Como saber se preciso de um distribuidor ou se devo vender direto para o cliente final?
Distribuidor custa caro em margen (desconto de 20% a 40%), mas oferece escala e alcance geográfico sem custo logístico seu. Venda direta tem margem maior mas exige mais estrutura de distribuição. Teste os dois modelos, analise o lucro líquido em cada um e decida baseado em números, não em intuição.
Com quantas linhas de produtos uma empresa deveria trabalhar?
Não existe número certo. Depende da capacidade produtiva, de gestão e de capital de giro. Uma confecção pequena pode ter 3 linhas rentáveis; uma grande pode ter 20. O importante é não diluir recursos em linhas que não puxam volume nem margem. Analise regularmente e elimine o que não rende.
Um canal novo deve ser testado antes de ser usado em larga escala?
Sim. Teste em pequeno volume, meça custo de operação, taxa de conversão e margem real. Depois de validado, você expande. Muitas empresas entram em canais novos sem testes e descobrem tarde que os custos comem toda a margem. Um mês de teste custa menos que um ano de prejuízo.
Como a estrutura de produtos afeta a previsão de vendas?
Quando você agrupa produtos por categoria, consegue fazer previsões mais robustas por segmento, não só um número genérico. Você vê que camisetas crescem 10% mas calças caem 5%, e ajusta produção de forma mais precisa. Estrutura clara = previsão confiável = menos desperdício.
Um produto vendido em vários canais deve ter o mesmo preço?
Nem sempre. E-commerce pode ter preço maior (menos custo de loja física), marketplace precisa ser competitivo, loja física tem custo alto. O importante é que em cada canal o preço cubra os custos específicos daquele canal e deixe margem. Alguns canais subsidiam marketing de marca enquanto outros geram caixa.

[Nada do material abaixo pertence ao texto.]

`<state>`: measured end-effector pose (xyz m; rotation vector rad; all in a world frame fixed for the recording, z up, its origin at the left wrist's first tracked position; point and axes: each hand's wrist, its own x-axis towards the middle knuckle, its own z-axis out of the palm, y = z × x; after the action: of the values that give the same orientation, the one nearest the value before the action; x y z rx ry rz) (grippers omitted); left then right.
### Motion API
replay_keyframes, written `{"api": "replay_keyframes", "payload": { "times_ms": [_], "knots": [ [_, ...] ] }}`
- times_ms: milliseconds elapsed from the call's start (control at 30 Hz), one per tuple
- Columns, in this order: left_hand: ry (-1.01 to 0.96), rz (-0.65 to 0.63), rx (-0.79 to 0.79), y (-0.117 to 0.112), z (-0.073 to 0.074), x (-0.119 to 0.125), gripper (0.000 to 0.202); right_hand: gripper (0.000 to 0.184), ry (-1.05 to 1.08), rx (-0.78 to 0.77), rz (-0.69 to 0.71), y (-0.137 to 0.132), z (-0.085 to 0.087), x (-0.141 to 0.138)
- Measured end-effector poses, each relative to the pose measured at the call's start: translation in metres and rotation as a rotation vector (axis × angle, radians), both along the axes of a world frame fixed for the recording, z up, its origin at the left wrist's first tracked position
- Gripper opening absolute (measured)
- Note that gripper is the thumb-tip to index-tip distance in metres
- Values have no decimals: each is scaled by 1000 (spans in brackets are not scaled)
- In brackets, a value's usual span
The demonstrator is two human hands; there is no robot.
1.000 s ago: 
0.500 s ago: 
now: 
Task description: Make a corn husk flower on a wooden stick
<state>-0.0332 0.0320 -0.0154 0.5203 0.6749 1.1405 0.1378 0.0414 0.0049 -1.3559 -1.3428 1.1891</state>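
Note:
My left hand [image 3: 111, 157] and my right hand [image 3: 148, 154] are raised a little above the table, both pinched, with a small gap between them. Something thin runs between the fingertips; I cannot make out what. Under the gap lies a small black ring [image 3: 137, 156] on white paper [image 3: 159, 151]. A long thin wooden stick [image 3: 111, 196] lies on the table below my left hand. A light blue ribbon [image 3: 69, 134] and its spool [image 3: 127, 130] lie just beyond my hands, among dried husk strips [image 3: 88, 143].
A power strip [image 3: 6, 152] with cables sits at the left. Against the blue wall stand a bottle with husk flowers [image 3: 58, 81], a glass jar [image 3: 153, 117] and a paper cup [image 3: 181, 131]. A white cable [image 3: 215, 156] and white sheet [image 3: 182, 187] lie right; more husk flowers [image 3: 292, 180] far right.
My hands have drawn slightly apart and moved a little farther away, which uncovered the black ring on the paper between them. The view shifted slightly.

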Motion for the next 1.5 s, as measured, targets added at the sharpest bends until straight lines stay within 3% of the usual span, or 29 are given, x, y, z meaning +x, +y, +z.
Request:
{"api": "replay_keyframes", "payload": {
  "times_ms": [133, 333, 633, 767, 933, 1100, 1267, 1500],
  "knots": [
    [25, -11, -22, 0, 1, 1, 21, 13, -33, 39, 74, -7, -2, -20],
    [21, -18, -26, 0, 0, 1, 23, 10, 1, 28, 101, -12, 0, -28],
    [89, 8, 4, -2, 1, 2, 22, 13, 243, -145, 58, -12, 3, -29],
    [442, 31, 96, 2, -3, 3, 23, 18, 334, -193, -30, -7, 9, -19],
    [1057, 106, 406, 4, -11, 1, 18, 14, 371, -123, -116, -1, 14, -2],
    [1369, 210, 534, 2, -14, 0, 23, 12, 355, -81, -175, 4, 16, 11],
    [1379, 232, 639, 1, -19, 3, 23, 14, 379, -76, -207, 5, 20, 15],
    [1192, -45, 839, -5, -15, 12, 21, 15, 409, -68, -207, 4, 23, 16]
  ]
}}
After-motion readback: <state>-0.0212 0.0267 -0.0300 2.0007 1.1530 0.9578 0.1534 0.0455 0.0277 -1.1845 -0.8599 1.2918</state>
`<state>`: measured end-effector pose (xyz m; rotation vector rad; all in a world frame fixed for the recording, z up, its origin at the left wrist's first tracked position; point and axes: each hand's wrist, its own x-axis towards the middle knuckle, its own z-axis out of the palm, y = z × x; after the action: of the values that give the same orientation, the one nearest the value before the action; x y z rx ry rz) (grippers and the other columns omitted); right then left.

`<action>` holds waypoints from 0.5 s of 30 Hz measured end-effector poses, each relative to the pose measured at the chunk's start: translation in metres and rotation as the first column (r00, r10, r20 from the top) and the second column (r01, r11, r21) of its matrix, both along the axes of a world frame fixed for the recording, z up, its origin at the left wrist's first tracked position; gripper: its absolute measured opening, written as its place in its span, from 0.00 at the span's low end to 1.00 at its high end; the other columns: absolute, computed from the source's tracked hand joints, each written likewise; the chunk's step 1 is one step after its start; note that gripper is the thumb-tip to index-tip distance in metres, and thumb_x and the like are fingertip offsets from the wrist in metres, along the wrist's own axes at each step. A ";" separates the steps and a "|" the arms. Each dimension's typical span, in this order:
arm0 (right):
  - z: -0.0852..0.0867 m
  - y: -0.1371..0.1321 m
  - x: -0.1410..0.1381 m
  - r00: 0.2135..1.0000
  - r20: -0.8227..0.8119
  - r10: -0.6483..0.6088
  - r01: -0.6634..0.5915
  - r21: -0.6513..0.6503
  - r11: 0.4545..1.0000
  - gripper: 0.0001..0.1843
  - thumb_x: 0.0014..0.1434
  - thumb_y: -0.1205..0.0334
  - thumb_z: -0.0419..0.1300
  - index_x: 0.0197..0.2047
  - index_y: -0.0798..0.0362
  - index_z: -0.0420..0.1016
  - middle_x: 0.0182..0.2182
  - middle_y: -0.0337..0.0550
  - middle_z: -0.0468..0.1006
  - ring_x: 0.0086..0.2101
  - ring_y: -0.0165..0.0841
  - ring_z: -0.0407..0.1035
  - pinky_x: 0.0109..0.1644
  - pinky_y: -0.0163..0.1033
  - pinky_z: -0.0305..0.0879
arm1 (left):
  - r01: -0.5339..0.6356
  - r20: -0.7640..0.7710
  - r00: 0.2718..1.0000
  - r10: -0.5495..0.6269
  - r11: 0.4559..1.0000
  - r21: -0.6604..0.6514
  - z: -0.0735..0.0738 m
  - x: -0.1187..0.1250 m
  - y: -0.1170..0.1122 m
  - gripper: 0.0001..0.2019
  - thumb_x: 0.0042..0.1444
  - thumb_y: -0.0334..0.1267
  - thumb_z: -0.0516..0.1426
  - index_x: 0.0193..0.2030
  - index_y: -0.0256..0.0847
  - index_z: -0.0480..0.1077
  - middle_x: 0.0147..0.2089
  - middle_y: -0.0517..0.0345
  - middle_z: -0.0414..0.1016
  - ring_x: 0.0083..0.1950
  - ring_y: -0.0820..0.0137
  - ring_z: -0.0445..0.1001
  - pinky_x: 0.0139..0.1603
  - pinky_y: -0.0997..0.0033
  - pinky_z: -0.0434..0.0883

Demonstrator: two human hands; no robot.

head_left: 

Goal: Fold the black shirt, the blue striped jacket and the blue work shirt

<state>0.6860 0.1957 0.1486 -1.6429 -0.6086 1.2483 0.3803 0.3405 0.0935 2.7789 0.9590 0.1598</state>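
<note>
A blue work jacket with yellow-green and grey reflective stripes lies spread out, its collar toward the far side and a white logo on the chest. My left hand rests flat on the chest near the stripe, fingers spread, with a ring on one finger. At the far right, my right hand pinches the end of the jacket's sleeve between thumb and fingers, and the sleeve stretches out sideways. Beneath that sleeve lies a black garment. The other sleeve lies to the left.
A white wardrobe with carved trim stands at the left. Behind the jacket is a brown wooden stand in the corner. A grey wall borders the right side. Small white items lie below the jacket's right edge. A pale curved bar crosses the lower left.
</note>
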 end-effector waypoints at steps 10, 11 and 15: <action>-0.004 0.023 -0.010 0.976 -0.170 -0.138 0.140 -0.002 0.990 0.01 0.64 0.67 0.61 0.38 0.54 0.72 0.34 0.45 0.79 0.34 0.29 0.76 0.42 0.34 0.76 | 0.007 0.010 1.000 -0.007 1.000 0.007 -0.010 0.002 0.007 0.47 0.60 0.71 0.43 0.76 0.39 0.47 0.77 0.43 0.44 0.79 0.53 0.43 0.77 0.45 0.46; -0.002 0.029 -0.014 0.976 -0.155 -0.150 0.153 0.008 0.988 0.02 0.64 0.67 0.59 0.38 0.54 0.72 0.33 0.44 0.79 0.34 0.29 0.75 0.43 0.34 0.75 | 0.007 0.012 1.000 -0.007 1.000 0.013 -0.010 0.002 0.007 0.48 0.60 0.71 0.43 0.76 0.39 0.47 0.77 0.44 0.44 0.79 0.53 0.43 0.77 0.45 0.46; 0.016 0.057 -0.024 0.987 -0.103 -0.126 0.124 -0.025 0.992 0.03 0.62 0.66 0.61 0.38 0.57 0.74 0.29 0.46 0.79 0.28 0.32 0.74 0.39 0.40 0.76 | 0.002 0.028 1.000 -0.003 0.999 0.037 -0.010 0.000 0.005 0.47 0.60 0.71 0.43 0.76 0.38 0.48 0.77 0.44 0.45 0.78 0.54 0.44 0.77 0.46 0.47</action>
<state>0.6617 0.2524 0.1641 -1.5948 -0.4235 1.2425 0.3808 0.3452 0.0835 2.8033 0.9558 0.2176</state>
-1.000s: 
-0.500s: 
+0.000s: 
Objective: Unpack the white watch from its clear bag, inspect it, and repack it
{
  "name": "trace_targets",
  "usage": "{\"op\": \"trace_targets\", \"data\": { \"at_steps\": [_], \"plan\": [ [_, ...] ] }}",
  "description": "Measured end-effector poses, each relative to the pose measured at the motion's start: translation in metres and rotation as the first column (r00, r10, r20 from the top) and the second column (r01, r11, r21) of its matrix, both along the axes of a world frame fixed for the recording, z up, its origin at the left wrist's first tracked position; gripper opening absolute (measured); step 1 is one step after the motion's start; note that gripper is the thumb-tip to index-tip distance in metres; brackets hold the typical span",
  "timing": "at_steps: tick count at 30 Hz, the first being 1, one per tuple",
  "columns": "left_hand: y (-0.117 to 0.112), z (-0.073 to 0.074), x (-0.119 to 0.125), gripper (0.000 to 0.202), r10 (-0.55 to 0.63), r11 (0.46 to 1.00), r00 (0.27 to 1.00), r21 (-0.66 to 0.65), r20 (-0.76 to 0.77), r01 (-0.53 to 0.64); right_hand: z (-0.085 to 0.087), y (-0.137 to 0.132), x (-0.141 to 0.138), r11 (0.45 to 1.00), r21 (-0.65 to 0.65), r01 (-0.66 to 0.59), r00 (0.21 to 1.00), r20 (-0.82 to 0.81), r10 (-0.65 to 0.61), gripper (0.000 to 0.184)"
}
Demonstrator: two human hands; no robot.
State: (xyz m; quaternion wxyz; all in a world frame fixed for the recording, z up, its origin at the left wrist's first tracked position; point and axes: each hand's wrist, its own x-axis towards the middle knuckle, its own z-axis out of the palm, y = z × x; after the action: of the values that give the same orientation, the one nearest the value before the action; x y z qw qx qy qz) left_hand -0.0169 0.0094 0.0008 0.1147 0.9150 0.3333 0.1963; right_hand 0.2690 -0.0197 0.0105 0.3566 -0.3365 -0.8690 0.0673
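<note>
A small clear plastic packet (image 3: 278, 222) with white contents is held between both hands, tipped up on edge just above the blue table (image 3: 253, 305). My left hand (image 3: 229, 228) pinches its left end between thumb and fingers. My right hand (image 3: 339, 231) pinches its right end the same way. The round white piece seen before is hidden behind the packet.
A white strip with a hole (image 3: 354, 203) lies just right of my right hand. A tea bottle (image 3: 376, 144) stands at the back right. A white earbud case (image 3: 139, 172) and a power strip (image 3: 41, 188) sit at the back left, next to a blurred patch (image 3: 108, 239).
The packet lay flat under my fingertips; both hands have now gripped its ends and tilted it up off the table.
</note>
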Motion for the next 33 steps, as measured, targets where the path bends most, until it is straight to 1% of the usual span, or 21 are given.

Como identificar quais produtos estão puxando a margem da empresa para baixo?
Calcule margem bruta por produto: preço de venda menos custo de produção. Se um produto tem margem de 10% e a média da empresa é 30%, ele está arrastando resultado. Pergunte: por que vendo este produto? Se não há motivo estratégico, negocie preço com cliente ou elimine.
Vale a pena manter um produto só porque ele atrai clientes para outros?
Vale, mas você precisa medir. Se o produto A (com prejuízo) atrai cliente que compra 5 unidades do produto B (lucrativo), faça a conta: prejuízo de A < lucro que B gera com cliente de A. Se der positivo, mantenha. Se não conseguir medir isso, elimine e redirecione o investimento.